“Riforme della PA”: corruzione propria e impropria
Il webinar del 13 Ottobre 2014 è parte del progetto “Riforme della PA” promosso e organizzato da Formez e avrà come tema “la formazione come misura di prevenzione della corruzione”. Durante l’evento Massimo Di Renzo (docente, consulente ed esperto in ambito giuridico) interverrà approfondendo il concetto di corruzione propria ed impropria e il concetto di “dono”.

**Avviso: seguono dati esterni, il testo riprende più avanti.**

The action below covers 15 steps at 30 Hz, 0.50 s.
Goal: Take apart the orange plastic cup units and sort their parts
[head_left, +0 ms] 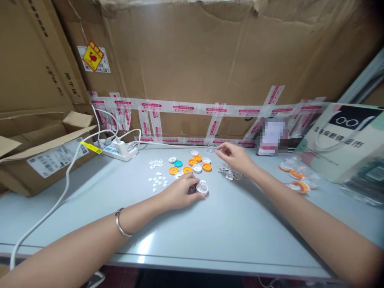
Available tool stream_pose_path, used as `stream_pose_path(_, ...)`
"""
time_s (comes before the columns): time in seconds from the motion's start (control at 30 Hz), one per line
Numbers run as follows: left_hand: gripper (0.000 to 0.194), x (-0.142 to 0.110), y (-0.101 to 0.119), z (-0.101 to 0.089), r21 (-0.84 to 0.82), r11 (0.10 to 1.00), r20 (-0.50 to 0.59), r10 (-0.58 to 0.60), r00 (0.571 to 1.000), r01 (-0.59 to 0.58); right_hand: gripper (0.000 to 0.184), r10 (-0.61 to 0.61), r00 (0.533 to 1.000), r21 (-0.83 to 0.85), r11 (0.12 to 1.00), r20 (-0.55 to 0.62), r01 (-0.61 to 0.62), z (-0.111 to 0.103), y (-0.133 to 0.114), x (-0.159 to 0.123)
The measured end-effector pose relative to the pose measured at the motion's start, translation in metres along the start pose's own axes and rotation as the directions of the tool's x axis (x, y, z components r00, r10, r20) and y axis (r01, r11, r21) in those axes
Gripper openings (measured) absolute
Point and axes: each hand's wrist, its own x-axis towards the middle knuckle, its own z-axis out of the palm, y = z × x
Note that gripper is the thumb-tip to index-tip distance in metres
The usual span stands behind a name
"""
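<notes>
My left hand (183, 191) is closed around the side of a white round cap (202, 189), with a small white openwork piece (203, 183) standing in it. At the back of the table, the fingers of my right hand (234, 157) pinch at the edge of a small clear plastic piece (210, 148); its outline is faint. Below my right wrist lies a cluster of white openwork pieces (230, 171). Beyond my left hand are orange ring-shaped caps (207, 167), white ones (197, 169) and a teal cap (178, 163).
Small white discs (160, 179) and white pronged pieces (156, 163) lie left of the caps. Orange-and-clear assemblies (297, 174) sit at right beside a paper bag (333, 148). A phone (271, 138) leans behind. A power strip (120, 151) and an open carton (54, 160) stand left.
</notes>
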Motion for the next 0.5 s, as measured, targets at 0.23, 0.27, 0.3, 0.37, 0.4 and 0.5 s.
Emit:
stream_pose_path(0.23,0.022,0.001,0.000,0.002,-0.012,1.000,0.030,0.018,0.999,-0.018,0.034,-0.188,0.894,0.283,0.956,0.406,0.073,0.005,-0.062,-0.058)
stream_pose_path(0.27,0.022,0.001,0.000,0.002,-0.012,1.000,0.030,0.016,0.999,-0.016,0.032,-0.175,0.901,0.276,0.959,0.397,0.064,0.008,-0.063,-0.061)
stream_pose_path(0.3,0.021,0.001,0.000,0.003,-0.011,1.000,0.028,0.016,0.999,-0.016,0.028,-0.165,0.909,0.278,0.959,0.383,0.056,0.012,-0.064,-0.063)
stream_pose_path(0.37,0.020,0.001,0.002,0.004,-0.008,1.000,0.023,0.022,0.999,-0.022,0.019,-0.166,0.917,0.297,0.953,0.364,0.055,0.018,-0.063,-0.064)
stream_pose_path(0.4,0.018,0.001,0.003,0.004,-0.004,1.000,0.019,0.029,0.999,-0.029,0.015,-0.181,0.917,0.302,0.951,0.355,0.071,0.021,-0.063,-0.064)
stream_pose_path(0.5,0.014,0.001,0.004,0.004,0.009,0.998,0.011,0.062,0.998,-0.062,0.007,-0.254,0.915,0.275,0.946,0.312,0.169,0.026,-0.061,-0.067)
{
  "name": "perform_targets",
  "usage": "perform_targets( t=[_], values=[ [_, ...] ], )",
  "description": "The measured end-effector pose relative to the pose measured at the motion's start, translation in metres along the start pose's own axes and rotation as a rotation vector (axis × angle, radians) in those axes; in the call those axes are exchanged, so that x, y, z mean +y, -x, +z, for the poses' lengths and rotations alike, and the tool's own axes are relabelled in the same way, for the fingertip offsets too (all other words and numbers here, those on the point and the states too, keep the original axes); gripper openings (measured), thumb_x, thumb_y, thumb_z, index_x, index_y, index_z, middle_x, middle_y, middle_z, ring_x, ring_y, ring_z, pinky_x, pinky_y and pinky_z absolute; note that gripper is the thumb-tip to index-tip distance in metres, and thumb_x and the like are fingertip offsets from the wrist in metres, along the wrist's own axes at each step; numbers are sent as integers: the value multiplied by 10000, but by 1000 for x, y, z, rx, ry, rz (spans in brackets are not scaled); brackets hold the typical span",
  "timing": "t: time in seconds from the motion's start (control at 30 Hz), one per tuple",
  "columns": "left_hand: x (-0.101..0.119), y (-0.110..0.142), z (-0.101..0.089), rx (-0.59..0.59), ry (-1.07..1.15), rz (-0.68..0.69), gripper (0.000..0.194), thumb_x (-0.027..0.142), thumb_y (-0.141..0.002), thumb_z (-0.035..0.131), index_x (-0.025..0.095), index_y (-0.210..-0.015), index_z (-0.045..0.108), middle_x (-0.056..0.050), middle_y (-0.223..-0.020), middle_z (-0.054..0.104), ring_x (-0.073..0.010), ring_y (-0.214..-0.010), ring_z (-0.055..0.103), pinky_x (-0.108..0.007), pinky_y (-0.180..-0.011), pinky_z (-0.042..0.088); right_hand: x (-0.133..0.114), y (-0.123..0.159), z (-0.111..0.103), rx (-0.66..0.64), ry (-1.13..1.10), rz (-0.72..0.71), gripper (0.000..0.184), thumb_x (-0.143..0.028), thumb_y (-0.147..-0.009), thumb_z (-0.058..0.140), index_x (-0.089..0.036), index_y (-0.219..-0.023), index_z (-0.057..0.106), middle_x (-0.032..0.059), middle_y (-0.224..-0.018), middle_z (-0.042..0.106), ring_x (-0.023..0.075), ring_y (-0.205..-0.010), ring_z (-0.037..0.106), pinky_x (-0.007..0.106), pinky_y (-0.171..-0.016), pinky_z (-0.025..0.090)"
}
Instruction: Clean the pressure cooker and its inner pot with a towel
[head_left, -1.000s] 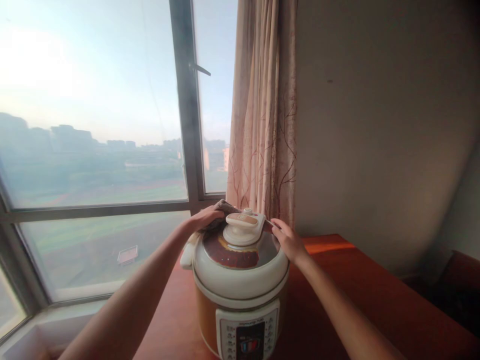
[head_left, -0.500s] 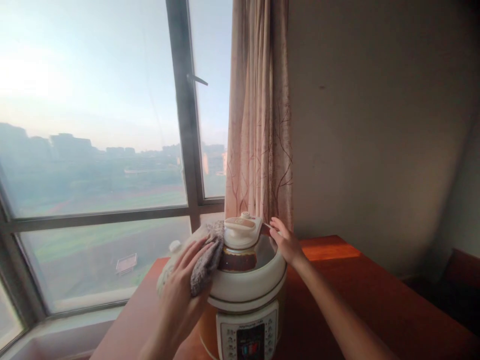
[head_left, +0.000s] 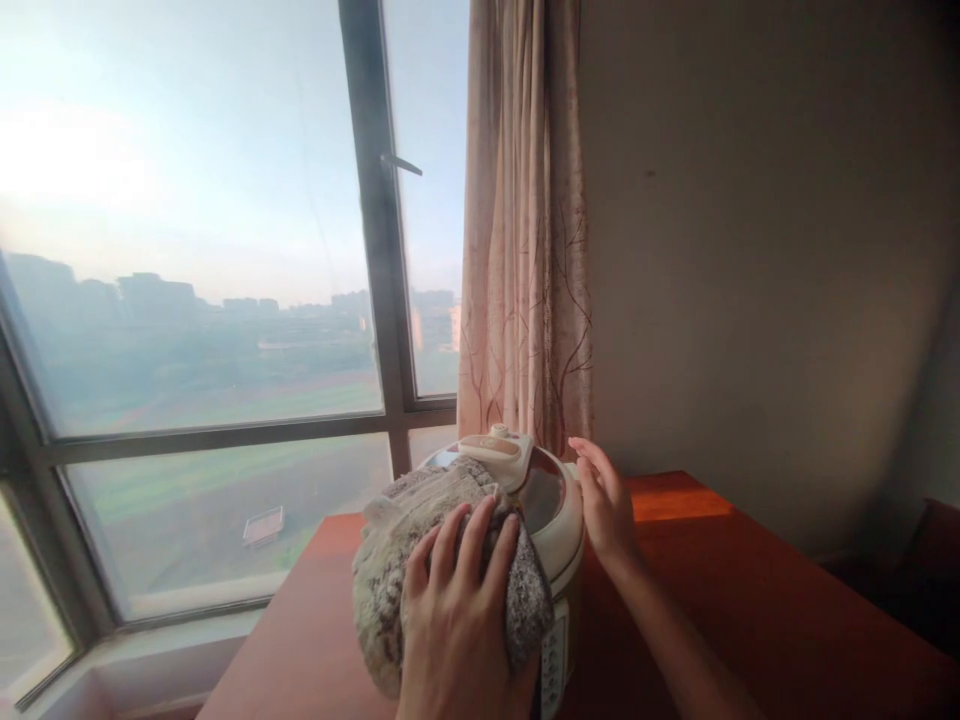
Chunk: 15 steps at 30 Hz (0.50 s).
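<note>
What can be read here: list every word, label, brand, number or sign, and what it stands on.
Nothing legible.
Control panel of the cooker: markings too small and blurred to read; cloth and left hand hide the rest.
Lid handle: faint mark, too blurred to read.

A fluffy cloth (head_left: 379,600), pale greenish white at the left and mottled grey-brown at the right, lies bunched and creased against the front left of a rounded electric cooker (head_left: 572,590), hiding much of its front and part of its top. The cooker stands upright on the table (head_left: 720,580) with its white lid (head_left: 568,520) in place, its top glossy and reflective around a white handle (head_left: 491,447) with a tan inlay. One edge of a button panel (head_left: 553,660) shows below the lid, right of the cloth.
</note>
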<state>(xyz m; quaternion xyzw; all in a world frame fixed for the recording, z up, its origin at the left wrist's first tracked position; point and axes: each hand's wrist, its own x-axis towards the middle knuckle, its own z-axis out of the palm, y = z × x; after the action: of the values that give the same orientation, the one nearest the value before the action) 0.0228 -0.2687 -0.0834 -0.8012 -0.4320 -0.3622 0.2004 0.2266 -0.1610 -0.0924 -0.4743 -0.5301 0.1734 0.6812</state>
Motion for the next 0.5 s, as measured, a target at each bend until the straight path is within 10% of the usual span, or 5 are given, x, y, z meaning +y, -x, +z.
perform_targets(
  t=[0.13, 0.27, 0.5],
  values=[
    [6, -19, -9, -66, 60, -36, 760, 364, -682, 707, 269, -1415, 532, -100, -1497, 519, -416, -1307, 473, -578, -995, 402, -14, 62, -20, 56, -40, 9, 362, -520, -937, 475, -254, -1100, 659, 95, -1202, 698, 268, -1095, 646, 388, -958, 504],
    [20, -35, -15, -71, 176, -110, 579, 393, -789, 659, 261, -1349, 592, -115, -1431, 576, -392, -1277, 505, -574, -999, 412, -15, 117, -27, -153, -241, 215, 423, -613, -906, 519, -253, -997, 721, 88, -1004, 755, 276, -840, 703, 359, -690, 574],
    [60, -46, -21, -169, 554, -186, 627, 370, -775, 693, 295, -1386, 574, -94, -1478, 532, -388, -1350, 448, -587, -1084, 382, -19, 136, -18, -180, -628, 286, 535, -601, -800, 665, -344, -1269, 657, 6, -1241, 701, 311, -1260, 572, 483, -992, 535]
  ],
)
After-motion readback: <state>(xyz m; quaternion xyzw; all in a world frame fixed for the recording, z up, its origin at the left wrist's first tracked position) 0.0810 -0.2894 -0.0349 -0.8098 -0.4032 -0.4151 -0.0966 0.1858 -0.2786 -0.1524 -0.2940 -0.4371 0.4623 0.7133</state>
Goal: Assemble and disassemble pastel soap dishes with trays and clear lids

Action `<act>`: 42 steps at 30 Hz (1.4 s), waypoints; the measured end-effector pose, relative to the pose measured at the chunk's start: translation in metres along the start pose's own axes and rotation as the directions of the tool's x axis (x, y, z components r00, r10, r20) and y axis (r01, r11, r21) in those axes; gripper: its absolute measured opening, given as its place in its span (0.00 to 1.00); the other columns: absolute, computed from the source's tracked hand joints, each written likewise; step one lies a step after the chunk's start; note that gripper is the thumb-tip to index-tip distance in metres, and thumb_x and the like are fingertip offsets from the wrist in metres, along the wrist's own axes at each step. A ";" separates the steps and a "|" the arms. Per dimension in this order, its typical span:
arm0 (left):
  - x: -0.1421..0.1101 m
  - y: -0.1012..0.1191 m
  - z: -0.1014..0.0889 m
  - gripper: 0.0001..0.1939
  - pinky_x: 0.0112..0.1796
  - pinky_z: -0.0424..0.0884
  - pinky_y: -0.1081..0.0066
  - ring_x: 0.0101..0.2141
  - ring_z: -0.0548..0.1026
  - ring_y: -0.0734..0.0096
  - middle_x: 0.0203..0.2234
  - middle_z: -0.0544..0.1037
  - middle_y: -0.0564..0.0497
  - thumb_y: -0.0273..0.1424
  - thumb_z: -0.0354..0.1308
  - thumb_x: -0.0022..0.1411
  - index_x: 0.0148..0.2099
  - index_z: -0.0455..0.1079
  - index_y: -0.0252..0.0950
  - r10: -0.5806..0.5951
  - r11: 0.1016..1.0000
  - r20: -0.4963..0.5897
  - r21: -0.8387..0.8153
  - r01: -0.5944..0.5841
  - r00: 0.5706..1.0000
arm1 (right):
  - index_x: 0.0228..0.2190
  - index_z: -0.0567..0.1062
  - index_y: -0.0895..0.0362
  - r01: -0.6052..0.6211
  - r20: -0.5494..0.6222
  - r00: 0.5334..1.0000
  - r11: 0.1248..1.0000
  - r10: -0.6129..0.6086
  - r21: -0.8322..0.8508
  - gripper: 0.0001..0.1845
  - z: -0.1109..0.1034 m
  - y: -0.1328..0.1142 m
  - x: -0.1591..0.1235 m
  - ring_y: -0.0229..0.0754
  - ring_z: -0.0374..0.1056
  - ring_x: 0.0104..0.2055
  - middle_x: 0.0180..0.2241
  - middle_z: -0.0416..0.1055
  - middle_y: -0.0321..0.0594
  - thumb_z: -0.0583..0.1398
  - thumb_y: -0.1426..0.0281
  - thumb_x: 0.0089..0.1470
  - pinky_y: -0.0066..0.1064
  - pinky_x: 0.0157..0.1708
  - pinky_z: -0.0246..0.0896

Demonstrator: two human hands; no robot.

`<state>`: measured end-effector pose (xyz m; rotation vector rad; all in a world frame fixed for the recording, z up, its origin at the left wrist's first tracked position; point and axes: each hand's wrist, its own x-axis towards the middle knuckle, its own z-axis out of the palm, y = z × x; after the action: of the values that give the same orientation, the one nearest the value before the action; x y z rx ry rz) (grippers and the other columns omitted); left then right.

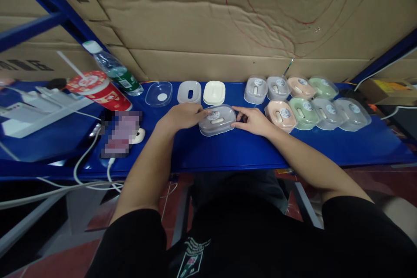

In questo articolo tratteremo, attraverso le parole e il materiale del già citato Massimo Di Renzo, il concetto di “scambio” e del cd “principio di reciprocità” che ci permette di capire la differenza fra corruzione propria ed impropria.
La PA è regolata, fra le altre cose, dai Codici di Comportamento o Codici Etici (se sei interessato a leggere di più riguardo ai codici etici, visita la nostra sezione “codici etici“) che vengono considerati dalle istituzioni e dagli esperti uno dei mezzi utilizzabili per combattere la corruzione. Essi regolano quindi l’agire e limiti dell’agire di un funzionario, se ci si vuole concentrare su quando e come un funzionario può accettare un “dono” (nodo centrale quando si parla di corruzione) ci si deve chiedere quali sono quindi gli “scambi” ammessi dalla legge e dai codici e quali no? Quando si ha corruzione e quale?
Per rispondere a queste domande bisogna innanzitutto definire e capire cosa sia la corruzione per il nostro ordinamento; secondo il nostro codice penale (artt. 318-322) essa può essere definita come un particolare accordo tra un funzionario pubblico ed un soggetto privato, mediante il quale il primo accetta dal secondo, per un atto relativo alle proprie attribuzioni, un compenso che non gli è dovuto.
Per essere più precisi al nuovo articolo 319 troviamo il concetto di corruzione propria: “Il pubblico ufficiale che, per omettere o ritardare o per aver omesso o ritardato un atto del suo ufficio, ovvero per compiere o per aver compiuto un atto contrario ai doveri di ufficio, riceve, per sé o per un terzo, denaro od altra utilità, o ne accetta la promessa, è punito con la reclusione da quattro a otto anni”. Come sostiene l’Avv. Gabriele Martelli in una sua brillante considerazione: “per la corruzione propria occorre la dimostrazione e la prova del sinallagma dazione o promessa di utilità – compimento dell’atto contrario ai doveri d’ufficio nonostante la giurisprudenza abbia sino ad oggi ritenuto di dover prescindere dalla individuazione di tale atto.” Diverso è invece il concetto di corruzione impropria, regolato dal nuovo articolo 318, secondo il quale: “il pubblico ufficiale che, per l’esercizio delle sue funzioni o dei suoi poteri, indebitamente riceve, per sé o per un terzo, denaro o altra utilità o ne accetta la promessa è punito con la reclusione da uno a cinque anni”. La differenza fra i due concetti quindi sta nel fatto che:
– Se si ha corruzione propria, il DENARO/ALTRA UTILITA’ in cambio di una RICEZIONE/PROMESSA si manifesta in un ATTO CONTRARIO ai doveri d’ufficio del dipendente
– Se su ha corruzione impropria invece, il DENARO/ALTRA UTILITA’ in cambio di una RICEZIONE/PROMESSA si manifesta in una modifica dell’ESERCIZIO DELLE PROPRIE FUNZIONI atto ad avvantaggiare un terzo.
Nodo cruciale in questa discussione è quindi quando uno scambio di un “dono” va considerato corruzione o meno. Per risolvere questa questione si può utilizzare finalmente il Codice di Comportamento che all’art.4 comma 2 recita:” Il dipendente non accetta, per sé o per altri, regali o altre utilità̀, salvo quelli d’uso di modico valore effettuati occasionalmente nell’ambito delle normali relazioni di cortesia. In ogni caso, indipendentemente che il fatto costituisca reato, il dipendente non chiede, per sé o per altri, regali o altre utilità̀, neanche di modico valore a titolo di corrispettivo per compiere o per aver compiuto un atto del proprio ufficio da soggetti che possano trarre benefici da decisioni o attività̀ inerenti all’ufficio, né da soggetti nei cui confronti è o sta per essere chiamato a svolgere o a esercitare attività o potestà proprie dell’ufficio ricoperto”. Qui non esiste collegamento tra regali/utilità richiesta (munus) e atto da adottare o adottato (remuneratio), l’ordinamento mira ad escludere tale schema per non attivare dinamiche di reciprocità che curverebbero la linearità (attuale e futura) del processo decisionale pubblico.